The negative is you're disrupting the ecosystem. They reduce the mosquito lifespan's which might impact their population. Things that eat mosquitoes might have to adapt.
At this point I'm prepared to accept that though. The suffering these things cause is immeasurable. I hate mosquitoes so much I wish I could nuke them.
More likely, the targeted mosquitoes are outcompeted by other mosquito or small insect species that are just as useful to whatever was dependent on the targets. There's an obvious exception for if some plant is exclusively pollinated by some disease-carrying mosquito, or other bet specific relationship, but that seems unlikely and easy to detect in advance.
People in these discussions forget that there are lots of mosquito species, most of which don't transmit diseases.
In fact, there's certain belief in the Scientific community that (human biting, desease spreading) mosquitoes could safely be eradicated from the planet without impacting on the ecosystem.
The great thing about technology is that it's possible to have new things or ways of life that are strictly better than the ones they replace! We can move beyond the efficient frontier; progress is non-zero-sum.
* Golden Rice
* Unleaded gas
* HCFCs (over CFCs)
* etc
Yes it's possible, but we really need to be cautious.

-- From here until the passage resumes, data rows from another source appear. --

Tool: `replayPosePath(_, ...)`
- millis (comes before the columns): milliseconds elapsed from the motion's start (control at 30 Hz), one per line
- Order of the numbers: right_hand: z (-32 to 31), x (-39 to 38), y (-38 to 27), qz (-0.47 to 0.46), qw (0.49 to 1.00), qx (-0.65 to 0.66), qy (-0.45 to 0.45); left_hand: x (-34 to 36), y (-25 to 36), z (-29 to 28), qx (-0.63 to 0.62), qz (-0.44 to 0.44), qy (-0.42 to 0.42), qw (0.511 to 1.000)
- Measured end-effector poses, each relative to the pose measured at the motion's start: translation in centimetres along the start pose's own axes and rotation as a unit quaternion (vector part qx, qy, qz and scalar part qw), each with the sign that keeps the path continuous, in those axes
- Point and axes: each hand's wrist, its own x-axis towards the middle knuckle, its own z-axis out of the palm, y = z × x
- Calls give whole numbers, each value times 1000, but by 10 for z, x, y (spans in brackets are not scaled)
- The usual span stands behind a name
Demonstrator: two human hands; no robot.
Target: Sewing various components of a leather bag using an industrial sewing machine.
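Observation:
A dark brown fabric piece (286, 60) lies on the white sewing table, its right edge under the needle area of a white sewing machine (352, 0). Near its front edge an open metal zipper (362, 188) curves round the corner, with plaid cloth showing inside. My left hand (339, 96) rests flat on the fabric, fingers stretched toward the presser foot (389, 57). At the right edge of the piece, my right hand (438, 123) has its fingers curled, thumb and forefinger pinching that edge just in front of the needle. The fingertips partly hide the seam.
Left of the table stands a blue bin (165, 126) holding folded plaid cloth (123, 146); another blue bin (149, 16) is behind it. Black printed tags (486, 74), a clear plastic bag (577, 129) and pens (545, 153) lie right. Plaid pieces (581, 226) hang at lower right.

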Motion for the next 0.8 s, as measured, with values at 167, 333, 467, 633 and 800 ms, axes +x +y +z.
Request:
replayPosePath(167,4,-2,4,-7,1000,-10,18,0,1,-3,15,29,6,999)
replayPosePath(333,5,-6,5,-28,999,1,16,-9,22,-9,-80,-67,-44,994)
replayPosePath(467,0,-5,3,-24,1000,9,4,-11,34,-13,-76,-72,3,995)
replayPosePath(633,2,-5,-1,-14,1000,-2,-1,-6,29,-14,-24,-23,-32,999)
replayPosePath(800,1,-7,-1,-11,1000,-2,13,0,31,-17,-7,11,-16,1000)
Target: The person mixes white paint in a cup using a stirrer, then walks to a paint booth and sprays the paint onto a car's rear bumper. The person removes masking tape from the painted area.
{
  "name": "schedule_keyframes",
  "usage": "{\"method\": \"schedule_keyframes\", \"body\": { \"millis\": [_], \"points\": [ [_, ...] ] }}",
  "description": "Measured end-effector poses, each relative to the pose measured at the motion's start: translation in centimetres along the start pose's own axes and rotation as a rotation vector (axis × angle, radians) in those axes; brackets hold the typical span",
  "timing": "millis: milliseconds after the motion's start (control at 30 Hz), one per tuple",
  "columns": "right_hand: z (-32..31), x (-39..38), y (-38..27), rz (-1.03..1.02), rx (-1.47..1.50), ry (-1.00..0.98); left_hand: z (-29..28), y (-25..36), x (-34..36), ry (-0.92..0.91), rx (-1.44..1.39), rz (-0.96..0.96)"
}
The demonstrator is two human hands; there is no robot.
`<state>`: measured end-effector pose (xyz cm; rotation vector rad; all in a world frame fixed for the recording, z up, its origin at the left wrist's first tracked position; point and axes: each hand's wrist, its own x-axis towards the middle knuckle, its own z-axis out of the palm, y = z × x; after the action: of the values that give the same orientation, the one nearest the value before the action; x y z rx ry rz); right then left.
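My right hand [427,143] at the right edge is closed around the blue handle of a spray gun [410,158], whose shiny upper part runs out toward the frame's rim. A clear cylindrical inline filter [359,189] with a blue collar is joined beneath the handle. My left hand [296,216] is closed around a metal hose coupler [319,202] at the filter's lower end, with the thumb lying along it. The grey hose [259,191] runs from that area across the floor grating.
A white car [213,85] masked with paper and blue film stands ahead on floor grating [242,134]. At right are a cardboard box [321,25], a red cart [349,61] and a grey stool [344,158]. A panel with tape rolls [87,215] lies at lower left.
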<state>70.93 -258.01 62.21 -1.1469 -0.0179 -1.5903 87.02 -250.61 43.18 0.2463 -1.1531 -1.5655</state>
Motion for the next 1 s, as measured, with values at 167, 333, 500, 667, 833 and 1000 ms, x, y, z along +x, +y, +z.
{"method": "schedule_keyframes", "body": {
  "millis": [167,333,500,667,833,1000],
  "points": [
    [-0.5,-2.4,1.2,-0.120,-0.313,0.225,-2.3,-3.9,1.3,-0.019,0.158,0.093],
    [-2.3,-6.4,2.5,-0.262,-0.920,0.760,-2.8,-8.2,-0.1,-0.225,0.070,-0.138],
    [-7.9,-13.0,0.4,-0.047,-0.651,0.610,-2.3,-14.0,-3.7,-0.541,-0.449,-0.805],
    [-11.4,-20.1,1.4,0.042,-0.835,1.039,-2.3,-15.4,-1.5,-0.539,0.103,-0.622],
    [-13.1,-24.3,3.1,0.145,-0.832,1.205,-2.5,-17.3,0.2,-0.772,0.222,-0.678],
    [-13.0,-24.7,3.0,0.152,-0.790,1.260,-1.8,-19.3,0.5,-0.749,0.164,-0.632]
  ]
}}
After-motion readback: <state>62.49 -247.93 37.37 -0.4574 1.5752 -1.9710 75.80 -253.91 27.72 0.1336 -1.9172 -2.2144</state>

In general it's a bad idea to underestimate adaptive systems. It's especially foolish to underestimate the ultimate adaptive system: natural ecosystems. We should be extremely humble and careful when we're toying with the unfathomably complex system that we depend on. We understand very, very, very little about these things except that they're hard to predict and we really need them to continue working well enough to maintain the parameters we need for survival.
How often do you hear about the downsides of malaria eradication in the United States (probably spraying most of Florida with DDT would be one…)? What about screwworm fly elimination in the United States and parts of Central America? That program is much more similar to the thing described in this article than spraying every puddle with insecticide.
DDT doesn't run the risk of "running away" out of control the way biological/bacterial/viral interventions do. This is my first time hearing about screwworm and 1) wow what a nasty looking infection, and 2) boy am I glad it looks like the eradication campaign is going well! And yes the screwworm program does seem really similar to this, so especially thrilled it seems to be going well!
Well, widespread spraying with DDT did essentially create a permanent reservoir of DDT-resistant mosquitoes, which also made them resistant to pyrethroids. Bit of a problem. Fun fact - DDT makes spider mites extra fertile.
I do agree however that the eradication efforts of both caused significantly more good than harm, no question.
At this point I'm prepared to accept that though. The suffering these things cause is immeasurable. I hate mosquitoes so much I wish I could nuke them.